Myoblast senescence in muscular dystrophy

The limited proliferative capacity of normal diploid cells predicts that the utilization of cell divisions in vivo should reduce the lifespan of cells in culture. Because of the continuing demands for muscle regeneration in muscular dystrophy, myoblasts isolated from affected muscles should thus show a decrease in the number of cell divisions they are capable of expressing in culture. This hypothesis was tested by examining the proliferative capacity of myoblasts from different muscles for normal line 412 and dystrophic line 413 chickens of various ages. Prior to approx. 2 months of age, dystrophic myoblasts exhibited a relatively normal proliferative lifespan. By 5 months of age, myoblasts from the severely affected pectoralis major showed a 40% reduction in their proliferative potential, while myoblasts from the less affected posterior latissimus dorsi muscle showed a 25% decrease in their cultured lifespan. The time course of the appearance of a decreased proliferative capacity only after the disease has been clinically manifested strongly supports it representing a secondary response rather than it being an intrinsic property of dystrophic myoblasts. A hypothesis for manipulating the pattern of stem cell division in order to increase the mass of muscle produced from a constant number of cell divisions is presented. If myoblast senescence and the consequent failure of muscle regeneration is a contributing factor in the progressive deterioration of muscle function in the disease, then this hypothesis might provide an important therapeutic strategy for ameliorating the course of muscular dystrophy.     

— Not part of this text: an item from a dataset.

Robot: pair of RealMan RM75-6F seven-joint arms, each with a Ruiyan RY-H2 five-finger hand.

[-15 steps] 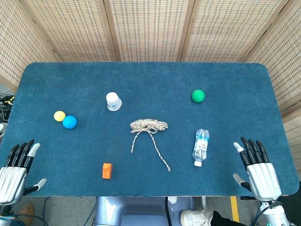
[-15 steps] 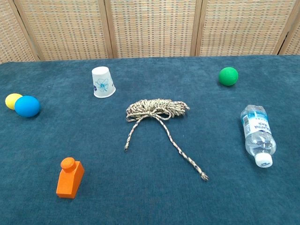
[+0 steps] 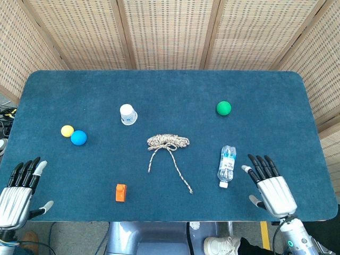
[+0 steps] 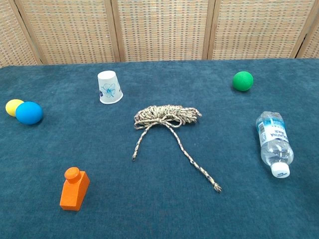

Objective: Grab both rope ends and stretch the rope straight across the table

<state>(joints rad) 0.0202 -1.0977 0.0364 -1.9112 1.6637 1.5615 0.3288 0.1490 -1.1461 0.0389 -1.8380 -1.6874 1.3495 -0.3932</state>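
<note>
The coiled rope (image 3: 168,141) lay mid-table, its two loose ends trailing toward the robot, well to the left of the empty, spread-fingered right hand (image 3: 271,183) and well to the right of the equally empty, spread-fingered left hand (image 3: 17,192).

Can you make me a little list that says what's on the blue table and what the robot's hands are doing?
rope: bundled mid-table, two loose ends trailing toward the robot
left hand: open, at the near left table edge, holding nothing
right hand: open, near right, beside the bottle, holding nothing
bottle: lying on its side
cup: upside down
balls: yellow touching blue; green alone
orange block: near edge
</note>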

Caveolae and caveolin-3 in muscular dystrophy

Caveolae are vesicular invaginations of the plasma membrane, and function as 'message centers' for regulating signal transduction events. Caveolin-3, a muscle-specific caveolin-related protein, is the principal structural protein of caveolar membrane domains in skeletal muscle and in the heart. Several mutations within the coding sequence of the human caveolin-3 gene (located at 3p25) have been identified. Mutations that lead to a loss of approximately 95% of caveolin-3 protein expression are responsible for a novel autosomal dominant form of limb-girdle muscular dystrophy (LGMD-1C) in humans. By contrast, upregulation of the caveolin-3 protein is associated with Duchenne muscular dystrophy (DMD). Thus, tight regulation of caveolin-3 appears essential for maintaining normal muscle health and homeostasis.